2. En tant qu’animatrices nous nous sentons particulièrement démunies pour soutenir dans le cadre du groupe, les personnes qui manquent de confiance en elles. Plus globalement, nous souhaiterions acquérir de meilleures techniques pour l’animation de groupe.
3. Le contenu des séances est relativement structuré. Le temps de parole nous a parfois semblé insuffisant ainsi qu’aux participants. Au fil du temps, nous avons essayé d’augmenter le temps de parole.
4. Nous ne voyons pas concrètement comment nous pourrions faire évoluer le projet actuel vers quelque chose de plus participatif (où le sujet serait impliqué dans chacune des étapes de la réalisation du projet). Les sujets en sont-ils demandeurs ? Et est-ce nécessaire ?
5. Les participants s’expriment en général plutôt facilement et de manière relativement intime.
6. Globalement, le taux de participation aux différents modules que nous avons réalisés était bon (nous avons réuni à chaque fois entre 6 et 10 personnes dont la majorité restait jusqu’à la fin du module)
7. Les participants ont émis des critiques positives et négatives concernant l’animation et les outils utilisés. La séance sur la santé, qui comprenait un exposé informatif sur les effets du tabac sur le corps et le moral était souvent controversée. Nous avons supprimé l’information au profit des questions posées par les participants. Un tabacologue du FARES a participé et a co-animé la séance.
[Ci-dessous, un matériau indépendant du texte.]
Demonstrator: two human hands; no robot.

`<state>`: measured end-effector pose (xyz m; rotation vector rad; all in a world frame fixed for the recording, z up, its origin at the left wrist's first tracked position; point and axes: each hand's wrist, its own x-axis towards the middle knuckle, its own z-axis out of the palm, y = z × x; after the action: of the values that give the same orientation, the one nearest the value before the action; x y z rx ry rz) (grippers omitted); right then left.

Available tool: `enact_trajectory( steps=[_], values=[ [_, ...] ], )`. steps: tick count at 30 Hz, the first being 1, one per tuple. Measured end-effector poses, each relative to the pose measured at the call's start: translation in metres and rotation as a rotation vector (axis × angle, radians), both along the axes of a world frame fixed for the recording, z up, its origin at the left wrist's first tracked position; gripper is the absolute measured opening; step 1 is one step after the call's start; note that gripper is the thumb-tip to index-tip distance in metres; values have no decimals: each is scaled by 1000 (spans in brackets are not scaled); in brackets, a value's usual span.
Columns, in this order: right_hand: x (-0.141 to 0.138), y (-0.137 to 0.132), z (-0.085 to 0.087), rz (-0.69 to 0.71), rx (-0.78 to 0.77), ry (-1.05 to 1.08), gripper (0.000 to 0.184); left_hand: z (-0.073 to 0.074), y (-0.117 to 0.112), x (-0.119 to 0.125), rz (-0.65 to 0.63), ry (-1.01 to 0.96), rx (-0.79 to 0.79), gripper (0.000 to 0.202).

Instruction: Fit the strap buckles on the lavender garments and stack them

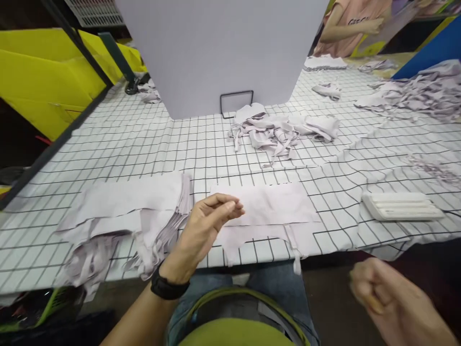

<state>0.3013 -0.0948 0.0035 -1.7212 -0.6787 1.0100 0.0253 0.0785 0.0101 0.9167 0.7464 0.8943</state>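
My left hand (209,218) hovers over the near table edge, thumb and fingertips pinched together with nothing visible between them. It sits between a stack of pale lilac fabric pieces (126,211) on its left and a single flat lilac piece (266,211) with a hanging strap just right of it. My right hand (385,293) is low at the bottom right, below the table edge, blurred by motion and curled into a loose fist. A black watch (167,287) is on my left wrist.
The table carries a black-grid white cloth (144,139). A tangled pile of fabric pieces (277,127) lies mid-table before a grey upright board (223,53). More scraps (421,91) lie far right. A white ribbed block (401,206) sits right. Another person (353,26) stands beyond.
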Motion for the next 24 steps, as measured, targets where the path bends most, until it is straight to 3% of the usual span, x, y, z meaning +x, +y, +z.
enact_trajectory(
  steps=[3,5,7,9,12,14,16,24],
  values=[
    [-35,3,-29,472,-178,65,43,-2,-16,-27,35,-33,-121,25],
    [-68,8,-51,571,-203,87,42,-5,-36,-37,-61,112,-58,32],
    [-100,18,-71,526,-160,133,50,-11,-55,-41,-114,382,143,34],
    [-126,32,-85,521,-119,218,52,-22,-66,-39,-64,629,465,26],
    [-144,50,-94,611,-32,252,51,-40,-63,-34,-23,824,912,24],
    [-145,51,-92,662,6,202,52,-49,-56,-31,-82,933,1067,24],
    [-140,42,-83,704,10,155,49,-56,-50,-29,-121,1020,1123,28],
    [-101,-25,-21,892,9,-291,46,-61,-50,-29,-122,1067,1141,31]
  ],
)
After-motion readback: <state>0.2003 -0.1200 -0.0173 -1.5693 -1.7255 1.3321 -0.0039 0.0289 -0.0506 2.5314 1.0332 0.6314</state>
Nous pensons qu’une prochaine fois, nous demanderons aux participants de nous donner leurs questions à l’avance pour bien préparer les réponses. Cette fois, les participants ont trouvé que la séance manquait d’informations. Il faut un juste milieu.
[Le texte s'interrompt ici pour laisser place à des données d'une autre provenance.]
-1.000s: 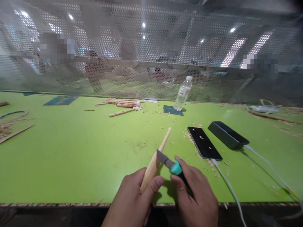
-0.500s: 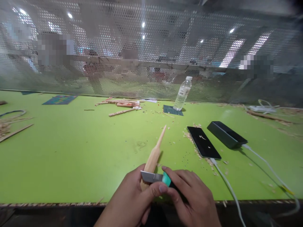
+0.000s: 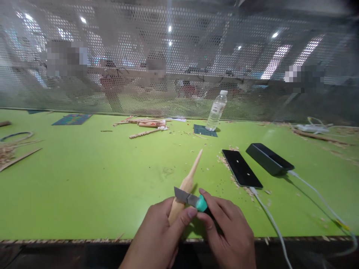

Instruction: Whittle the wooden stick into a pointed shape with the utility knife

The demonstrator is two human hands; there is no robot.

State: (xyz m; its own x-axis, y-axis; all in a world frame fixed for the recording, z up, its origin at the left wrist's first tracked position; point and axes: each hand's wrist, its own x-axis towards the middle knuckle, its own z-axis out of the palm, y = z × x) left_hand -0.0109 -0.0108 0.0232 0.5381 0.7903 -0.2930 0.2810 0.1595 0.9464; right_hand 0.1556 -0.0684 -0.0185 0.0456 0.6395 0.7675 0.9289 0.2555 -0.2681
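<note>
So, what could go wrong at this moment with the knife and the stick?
1. The left hand holds the stick with its thumb pressed right by the blade of the knife; a slip could cut the thumb.
2. The stick's thin tip points toward the phone; a hard push by the right hand might send shavings, or the blade, that way.
3. Both hands work at the table edge, so the stick has little support.

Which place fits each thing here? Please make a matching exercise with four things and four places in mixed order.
Things:
1. wooden stick
2. carving knife
3. water bottle
4. phone

Places:
A. upright near the mesh screen
B. flat on the green table, cable plugged in
C. in the left hand
D. in the right hand, blade on the wood

Pairs: 1-C, 2-D, 3-A, 4-B
</note>
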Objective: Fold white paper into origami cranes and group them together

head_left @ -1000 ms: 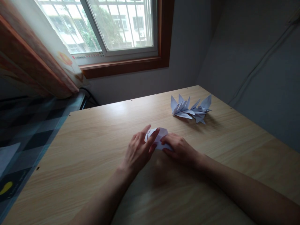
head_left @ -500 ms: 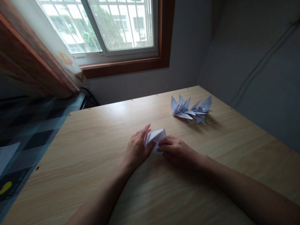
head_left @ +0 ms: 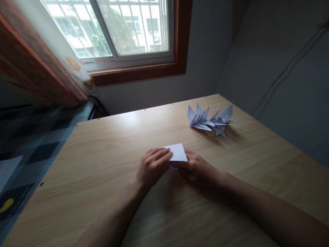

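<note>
A piece of folded white paper point(head_left: 179, 153) is between my two hands, over the middle of the table. From the left, my left hand point(head_left: 153, 165) grips it, with its fingers lying across the top face and the thumb hidden. My right hand point(head_left: 193, 165) is closed on the paper's right side, partly beneath it; some of its fingertips are covered by the sheet. The upper face of the paper looks flat, and a lower layer shows under its near edge.
Several folded white paper pieces with pointed tips point(head_left: 199, 118) stand in a cluster at the back right of the wooden table point(head_left: 102, 154). To the left is a dark checked cloth point(head_left: 38, 151) with a sheet on it. A window point(head_left: 141, 27) and curtain are behind.
The paper's raised, slanted flap now lies flat. My left hand's fingers have come down from upright onto its top face. My right hand has shifted slightly, partly under the paper.
</note>
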The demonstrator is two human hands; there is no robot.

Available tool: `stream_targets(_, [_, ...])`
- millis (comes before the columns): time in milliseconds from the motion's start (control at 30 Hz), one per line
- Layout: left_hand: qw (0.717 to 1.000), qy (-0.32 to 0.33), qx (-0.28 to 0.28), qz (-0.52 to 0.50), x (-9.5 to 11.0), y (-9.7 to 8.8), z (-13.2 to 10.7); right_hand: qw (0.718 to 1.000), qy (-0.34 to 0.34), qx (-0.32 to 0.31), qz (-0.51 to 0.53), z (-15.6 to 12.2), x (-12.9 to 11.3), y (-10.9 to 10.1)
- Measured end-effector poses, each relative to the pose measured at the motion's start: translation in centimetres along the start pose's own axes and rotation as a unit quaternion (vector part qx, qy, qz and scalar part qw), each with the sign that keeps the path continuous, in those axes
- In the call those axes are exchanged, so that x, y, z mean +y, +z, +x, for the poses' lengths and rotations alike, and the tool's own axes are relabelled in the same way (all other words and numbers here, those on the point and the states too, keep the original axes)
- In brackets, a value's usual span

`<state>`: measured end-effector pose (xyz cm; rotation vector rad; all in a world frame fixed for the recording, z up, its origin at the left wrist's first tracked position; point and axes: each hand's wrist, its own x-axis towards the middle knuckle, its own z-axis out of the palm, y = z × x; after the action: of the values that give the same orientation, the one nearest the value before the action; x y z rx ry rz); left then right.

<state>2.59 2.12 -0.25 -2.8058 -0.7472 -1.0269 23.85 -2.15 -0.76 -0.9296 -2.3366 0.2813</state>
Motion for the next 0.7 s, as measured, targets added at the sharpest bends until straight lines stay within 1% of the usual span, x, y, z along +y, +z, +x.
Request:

8. La séance où nous travaillions sur les freins et les motivations à l’arrêt du tabac était en général une des plus appréciées. C’était aussi une des seules où nous n’utilisions aucun outil de présentation (pas de photo-langage, pas d’exposé,...) et où le temps de parole de chacun était plus important.
9. Afin de mieux toucher la population plus précarisée, nous envisageons d’identifier ensemble (avec l’aide des différents intervenants de l’équipe : kinés, infirmière, assistante sociale, accueillantes) les patients qui auraient besoin d’une aide plus soutenue pour se lancer dans le projet et les accompagner plus spécifiquement (plus de contact personnel,...).
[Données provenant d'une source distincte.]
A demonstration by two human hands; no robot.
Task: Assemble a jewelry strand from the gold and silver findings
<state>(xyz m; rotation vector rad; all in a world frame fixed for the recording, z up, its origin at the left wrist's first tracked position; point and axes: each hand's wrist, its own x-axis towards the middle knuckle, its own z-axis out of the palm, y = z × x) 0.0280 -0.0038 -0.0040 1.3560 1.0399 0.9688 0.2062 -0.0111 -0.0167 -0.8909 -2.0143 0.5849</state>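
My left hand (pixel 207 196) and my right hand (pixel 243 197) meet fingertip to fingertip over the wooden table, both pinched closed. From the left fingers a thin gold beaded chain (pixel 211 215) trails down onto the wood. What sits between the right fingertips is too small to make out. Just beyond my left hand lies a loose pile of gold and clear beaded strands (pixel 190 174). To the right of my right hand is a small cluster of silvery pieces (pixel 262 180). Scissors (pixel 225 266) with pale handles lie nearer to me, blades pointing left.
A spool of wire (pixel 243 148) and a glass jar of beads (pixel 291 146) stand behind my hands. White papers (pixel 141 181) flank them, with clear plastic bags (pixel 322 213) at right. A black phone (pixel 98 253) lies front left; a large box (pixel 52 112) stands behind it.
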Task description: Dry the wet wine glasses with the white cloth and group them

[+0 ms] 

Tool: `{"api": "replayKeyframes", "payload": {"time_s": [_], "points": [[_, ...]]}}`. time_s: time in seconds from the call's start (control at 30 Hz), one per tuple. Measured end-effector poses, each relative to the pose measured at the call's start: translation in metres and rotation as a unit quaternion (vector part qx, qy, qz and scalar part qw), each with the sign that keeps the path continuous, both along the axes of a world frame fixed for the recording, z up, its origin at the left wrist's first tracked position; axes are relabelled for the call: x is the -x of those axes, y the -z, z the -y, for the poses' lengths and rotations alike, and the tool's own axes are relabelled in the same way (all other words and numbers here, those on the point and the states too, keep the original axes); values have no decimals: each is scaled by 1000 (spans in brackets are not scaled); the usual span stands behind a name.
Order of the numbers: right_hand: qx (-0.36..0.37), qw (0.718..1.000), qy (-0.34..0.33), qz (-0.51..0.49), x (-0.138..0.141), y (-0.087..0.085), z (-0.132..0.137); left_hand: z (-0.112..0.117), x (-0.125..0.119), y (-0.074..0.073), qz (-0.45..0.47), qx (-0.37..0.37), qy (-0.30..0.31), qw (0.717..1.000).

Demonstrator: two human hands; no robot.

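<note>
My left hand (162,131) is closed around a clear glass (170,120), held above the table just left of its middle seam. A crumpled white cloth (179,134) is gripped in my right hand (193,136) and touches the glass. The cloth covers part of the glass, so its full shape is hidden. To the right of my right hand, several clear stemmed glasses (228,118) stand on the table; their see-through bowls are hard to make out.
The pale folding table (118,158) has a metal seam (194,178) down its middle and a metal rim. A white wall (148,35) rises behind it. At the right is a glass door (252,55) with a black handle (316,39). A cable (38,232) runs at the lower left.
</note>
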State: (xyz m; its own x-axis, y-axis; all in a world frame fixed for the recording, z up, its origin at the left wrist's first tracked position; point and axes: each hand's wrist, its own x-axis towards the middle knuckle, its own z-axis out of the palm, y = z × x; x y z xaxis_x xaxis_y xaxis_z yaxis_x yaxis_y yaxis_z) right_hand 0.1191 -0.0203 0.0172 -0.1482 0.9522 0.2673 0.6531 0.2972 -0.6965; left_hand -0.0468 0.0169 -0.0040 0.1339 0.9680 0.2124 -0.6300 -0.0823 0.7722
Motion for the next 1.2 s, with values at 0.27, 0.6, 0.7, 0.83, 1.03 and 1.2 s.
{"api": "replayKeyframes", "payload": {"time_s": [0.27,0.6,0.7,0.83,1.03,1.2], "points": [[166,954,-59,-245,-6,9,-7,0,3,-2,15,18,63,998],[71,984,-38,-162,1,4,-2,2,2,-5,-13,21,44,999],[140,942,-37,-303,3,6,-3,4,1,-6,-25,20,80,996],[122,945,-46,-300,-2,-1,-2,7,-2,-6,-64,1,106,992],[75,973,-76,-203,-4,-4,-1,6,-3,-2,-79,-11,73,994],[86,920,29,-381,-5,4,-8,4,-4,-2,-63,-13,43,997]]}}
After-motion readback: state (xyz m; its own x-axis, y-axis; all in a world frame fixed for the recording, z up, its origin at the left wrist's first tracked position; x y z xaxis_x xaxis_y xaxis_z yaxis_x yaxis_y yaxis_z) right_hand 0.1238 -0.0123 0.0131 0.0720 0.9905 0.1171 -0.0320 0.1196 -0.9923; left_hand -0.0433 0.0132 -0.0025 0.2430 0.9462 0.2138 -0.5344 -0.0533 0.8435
Procédure d’évaluation déjà en place :
Évaluation au cours du module (évaluation du contenu, des outils, de l’animation, de la satisfaction des participants) :
- Evaluation écrite à la fin de chaque séance
- En début de chaque séance, petit temps de parole consacré au bilan de la séance précédente et de la semaine qui s’est écoulée.
- Evaluation globale écrite et orale à la fin du module. Bilan collectif oral permettant d’évaluer si les attentes que chacun avait exprimées au départ ont été remplies (si non pourquoi ? Les attentes ont-elles évolué en cours de module ?)
Ce que nous avons mis en place pour nous former avant de nous relancer dans le projet :
- Formation des professionnels de la Maison médicale :
- Participation à la journée d’échanges d’outils tabac organisée par la Fédération des Maisons Médicales (24/11/2009)
- Formation à l’Entretien Motivationnel organisée par la Fédération des Maisons Médicales (formation des animatrices du groupe et des médecins de notre équipe).
- Participation la journée tabac et pauvreté du 2 juin 2010 organisé par le FARES
- Participation à la journée tabac et pauvreté/tabac et jeunes du 19/10/2010.
- Formations régulières à l’animation de groupe
Mise à jour
Le dernier groupe de parole a eu lieu en 2011. Le baisse du nombre de participants a été une des raisons. Ces derniers ont utilisé de plus en plus l’accompagnement téléphonique proposé par tabacstop.
Ce projet a reçu le soutien de la Commission communautaire française.